La méthode de Mandela consiste à défier les gardiens à chaque action dégradante, au point qu'il lui est arrivé de sermonner un gardien.

Finalement il leur imposa sa volonté. Quand les gardiens lui imposaient de courir, Mandela marchait. Quand on lui demandait de marcher plus vite, il ralentit le pas : les gardiens ont fini par marcher à son rythme. Mandela finit même par présenter ses huit gardiens à ses visiteurs comme "sa garde d'honneur".

Cette attitude est significative quant aux risques qu'était prêt à prendre Mandela.

A côté de cette malice sans grand mal, son principal défi est de rallier les jeunes à sa cause et que les membres de l'ANC n'abandonnent pas le combat.

Pendant que Mandela et les dirigeants de l'ANC sont en prison, dehors la répression continue.

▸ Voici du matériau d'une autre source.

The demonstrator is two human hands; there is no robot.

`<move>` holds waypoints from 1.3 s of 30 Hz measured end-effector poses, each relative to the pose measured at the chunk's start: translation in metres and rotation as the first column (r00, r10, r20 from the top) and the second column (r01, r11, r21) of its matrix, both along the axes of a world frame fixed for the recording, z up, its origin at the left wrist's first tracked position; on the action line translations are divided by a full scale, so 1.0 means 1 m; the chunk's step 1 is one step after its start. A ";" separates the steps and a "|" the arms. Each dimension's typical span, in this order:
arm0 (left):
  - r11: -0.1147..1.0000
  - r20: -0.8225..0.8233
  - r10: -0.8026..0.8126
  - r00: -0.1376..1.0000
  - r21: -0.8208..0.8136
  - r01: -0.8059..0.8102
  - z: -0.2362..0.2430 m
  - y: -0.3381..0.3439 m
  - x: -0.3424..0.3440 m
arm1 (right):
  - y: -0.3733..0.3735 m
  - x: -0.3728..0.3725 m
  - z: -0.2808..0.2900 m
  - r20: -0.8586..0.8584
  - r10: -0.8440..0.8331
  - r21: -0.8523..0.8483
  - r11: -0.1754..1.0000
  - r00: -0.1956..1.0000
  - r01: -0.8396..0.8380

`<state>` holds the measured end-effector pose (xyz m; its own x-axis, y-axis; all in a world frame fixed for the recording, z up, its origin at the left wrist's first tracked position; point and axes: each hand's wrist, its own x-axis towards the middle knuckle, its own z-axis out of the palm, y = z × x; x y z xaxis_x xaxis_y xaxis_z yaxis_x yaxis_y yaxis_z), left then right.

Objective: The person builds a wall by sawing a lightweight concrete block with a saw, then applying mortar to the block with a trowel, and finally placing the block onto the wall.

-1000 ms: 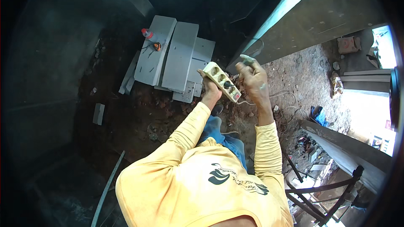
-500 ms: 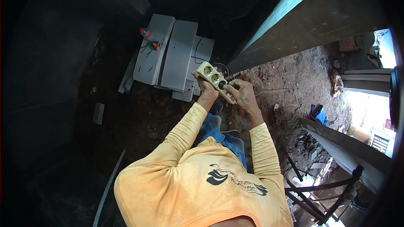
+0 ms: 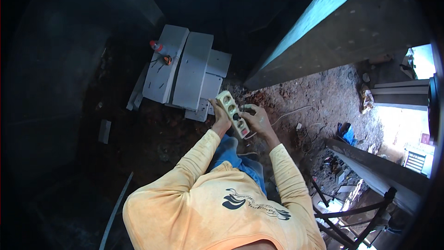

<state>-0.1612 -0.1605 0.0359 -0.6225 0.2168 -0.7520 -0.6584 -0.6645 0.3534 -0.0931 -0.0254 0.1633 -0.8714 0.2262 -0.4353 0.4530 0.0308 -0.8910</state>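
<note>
A cream power strip (image 3: pixel 226 99) slants in front of my body, its sockets facing up and a red switch near its lower end. My left hand (image 3: pixel 222 122) is closed round its left edge. One of the lower sockets has a black plug (image 3: pixel 236 116) seated in it. My right hand (image 3: pixel 258 121) is closed at the right side of that plug, thumb and finger bent against it; its cord is mostly hidden by the fingers. From the strip's lower end a white cable (image 3: pixel 250 136) comes out and passes under my right hand.
Pale blocks (image 3: pixel 193 65) are stacked ahead, bearing a red-capped bottle (image 3: pixel 156 46) and an orange-and-black tool (image 3: pixel 167 59). A concrete column (image 3: pixel 323 41) rises on the right. White cable (image 3: pixel 291 112) trails over rough ground. Black metal bars (image 3: pixel 356 213) stand lower right.
The power strip and both hands have come lower and a little left, and the strip has turned more upright. My right fingers have shifted from over the plug to its right side.
</note>
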 end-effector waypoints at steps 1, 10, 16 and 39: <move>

Les combattants de l'ANC emploient des méthodes de guérilla, explosifs et armes blanches, pour répondre aux moyens mis en oeuvre par la police, armée à balles réelles et équipée de blindés.

A propos du rôle de Winnie Mandela

Mandela avait vécu moins de 2 ans avec son épouse Winnie avant d'être incarcéré. Durant une grande partie de sa détention à Robben Island, Mandela n'eut aucun contact avec les journalistes, et fut très rarement autorisé à voir sa femme. Il lui écrivit donc souvent comme en témoignent ces quelques lettres extraites de son livre autobiographique.

Pendant toute cette période c'est donc Winnie Mandela qui le soutena dans son combat et fut la porte-parole de son mari, luttant avec l'ANC pour l'émancipation des Noirs. Malgré tout ce qui s'est passé ensuite et notamment les accusations d'enlèvement et de complicité, jusqu'à son divorce en 1996 Winnie joua un rôle clé dans la vie de Mandela et a bien mérité le surnom de "mère de la nation".